PROBLEM DETAILS - Your answer should be the full data, transcribed exactly, with no pictures in it.

DATASET SECTION -
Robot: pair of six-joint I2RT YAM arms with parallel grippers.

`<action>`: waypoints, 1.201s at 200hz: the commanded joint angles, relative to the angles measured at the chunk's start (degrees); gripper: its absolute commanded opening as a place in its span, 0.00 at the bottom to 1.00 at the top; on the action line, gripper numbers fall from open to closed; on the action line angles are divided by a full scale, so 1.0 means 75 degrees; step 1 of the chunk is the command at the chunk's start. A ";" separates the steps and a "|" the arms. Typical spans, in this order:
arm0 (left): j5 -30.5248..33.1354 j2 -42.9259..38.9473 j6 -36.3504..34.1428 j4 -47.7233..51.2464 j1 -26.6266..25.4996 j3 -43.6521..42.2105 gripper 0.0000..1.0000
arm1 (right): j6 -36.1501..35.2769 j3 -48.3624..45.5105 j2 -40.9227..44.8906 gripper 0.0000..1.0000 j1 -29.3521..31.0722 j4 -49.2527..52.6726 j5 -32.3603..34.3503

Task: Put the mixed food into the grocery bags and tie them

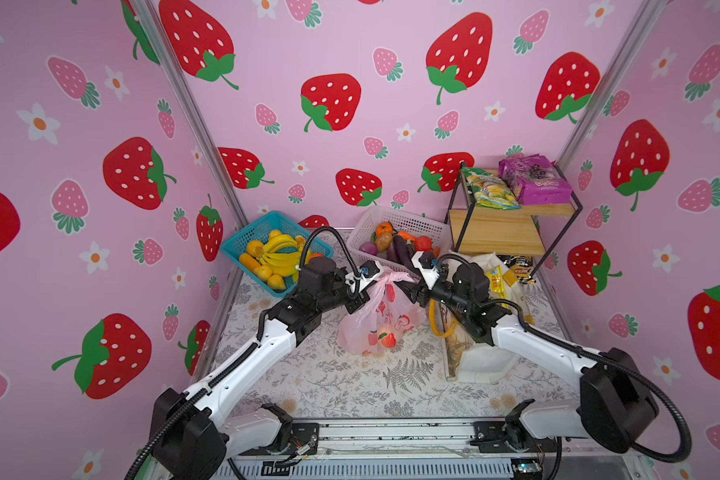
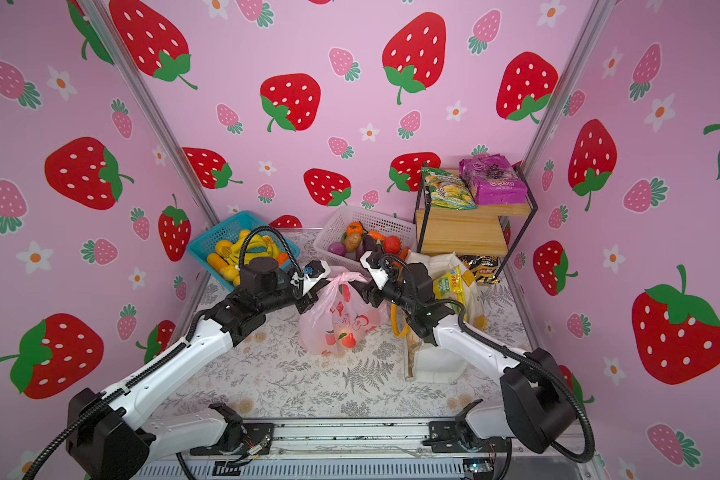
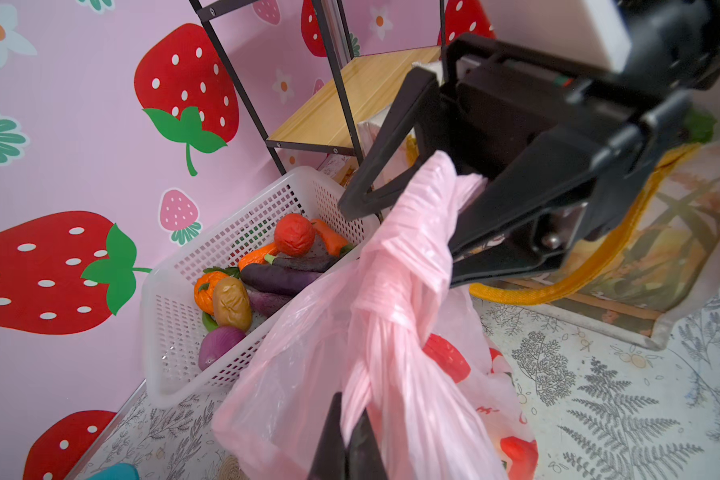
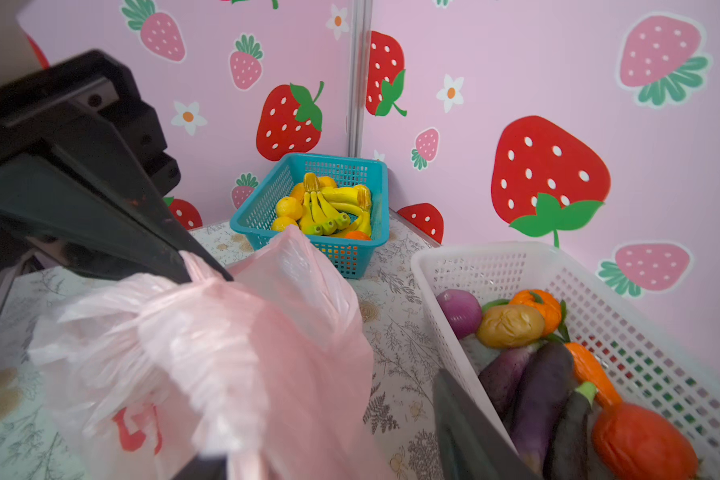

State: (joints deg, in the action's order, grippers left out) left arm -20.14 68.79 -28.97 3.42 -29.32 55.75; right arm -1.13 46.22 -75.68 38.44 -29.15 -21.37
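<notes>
Plainly the tying is the step in hand: the pink bag [image 1: 375,328] stands mid-counter [image 1: 350,386] with its handles drawn up into a knot [image 3: 395,266]. The left end effector [image 3: 348,409] is pinched closed on one twisted handle strand, while the right end effector [image 3: 398,241] has its jaws spread, the other handle tail lying loose between them and not clamped. The worry, I judge, is that the unheld tail slides back through and the knot slackens. A one-sided pull from the left could also tip the light bag. When the right arm backs away it might snag that tail or the white tote [image 1: 483,357] just beside it, where a yellow packet [image 1: 497,282] sits.
</notes>
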 commanded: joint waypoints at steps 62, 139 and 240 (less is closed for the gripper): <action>-0.0256 0.0168 0.0253 -0.0305 -0.0022 -0.0087 0.00 | 0.0538 -0.1378 0.2365 0.86 -0.0145 0.1273 0.1157; -0.0314 0.0170 0.0316 -0.0352 -0.0022 -0.0094 0.00 | 0.0826 -0.1076 0.1824 0.52 -0.0135 0.0994 0.0865; -0.0157 0.0090 0.0234 -0.0198 -0.0022 -0.0033 0.00 | 0.0596 -0.0590 0.1459 0.19 -0.0110 0.0963 0.0373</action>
State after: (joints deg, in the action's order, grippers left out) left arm -21.15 70.02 -26.70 2.37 -29.32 55.72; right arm 4.38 40.25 -65.71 37.60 -22.31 -18.50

RESULT FOR THIS EXERCISE -
Robot: pair of six-joint I2RT YAM arms with parallel grippers.

`<action>`: waypoints, 1.201s at 200hz: the commanded joint angles, relative to the angles measured at the chunk's start (degrees); gripper: its absolute commanded opening as a place in its span, 0.00 at the bottom to 1.00 at the top; on the action line, gripper numbers fall from open to closed; on the action line angles are divided by a full scale, so 1.0 means 75 degrees; step 1 of the chunk is the command at the chunk's start. A ";" separates the steps and a "|" the arms. Typical spans, in this order:
arm0 (left): j5 -30.5248..33.1354 j2 -42.9259..38.9473 j6 -36.3504..34.1428 j4 -47.7233..51.2464 j1 -26.6266..25.4996 j3 -43.6521..42.2105 gripper 0.0000..1.0000
arm1 (right): j6 -36.1501..35.2769 j3 -48.3624..45.5105 j2 -40.9227..44.8906 gripper 0.0000..1.0000 j1 -29.3521..31.0722 j4 -49.2527..52.6726 j5 -32.3603..34.3503

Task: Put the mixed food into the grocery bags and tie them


State: (joints deg, in the action's order, grippers left out) left arm -20.14 68.79 -28.97 3.42 -29.32 55.75; right arm -1.13 46.22 -75.68 38.44 -29.15 -21.37
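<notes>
Plainly the tying is the step in hand: the pink bag [image 1: 375,328] stands mid-counter [image 1: 350,386] with its handles drawn up into a knot [image 3: 395,266]. The left end effector [image 3: 348,409] is pinched closed on one twisted handle strand, while the right end effector [image 3: 398,241] has its jaws spread, the other handle tail lying loose between them and not clamped. The worry, I judge, is that the unheld tail slides back through and the knot slackens. A one-sided pull from the left could also tip the light bag. When the right arm backs away it might snag that tail or the white tote [image 1: 483,357] just beside it, where a yellow packet [image 1: 497,282] sits.
</notes>
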 commanded: joint waypoints at steps 62, 139 and 240 (less is closed for the gripper): <action>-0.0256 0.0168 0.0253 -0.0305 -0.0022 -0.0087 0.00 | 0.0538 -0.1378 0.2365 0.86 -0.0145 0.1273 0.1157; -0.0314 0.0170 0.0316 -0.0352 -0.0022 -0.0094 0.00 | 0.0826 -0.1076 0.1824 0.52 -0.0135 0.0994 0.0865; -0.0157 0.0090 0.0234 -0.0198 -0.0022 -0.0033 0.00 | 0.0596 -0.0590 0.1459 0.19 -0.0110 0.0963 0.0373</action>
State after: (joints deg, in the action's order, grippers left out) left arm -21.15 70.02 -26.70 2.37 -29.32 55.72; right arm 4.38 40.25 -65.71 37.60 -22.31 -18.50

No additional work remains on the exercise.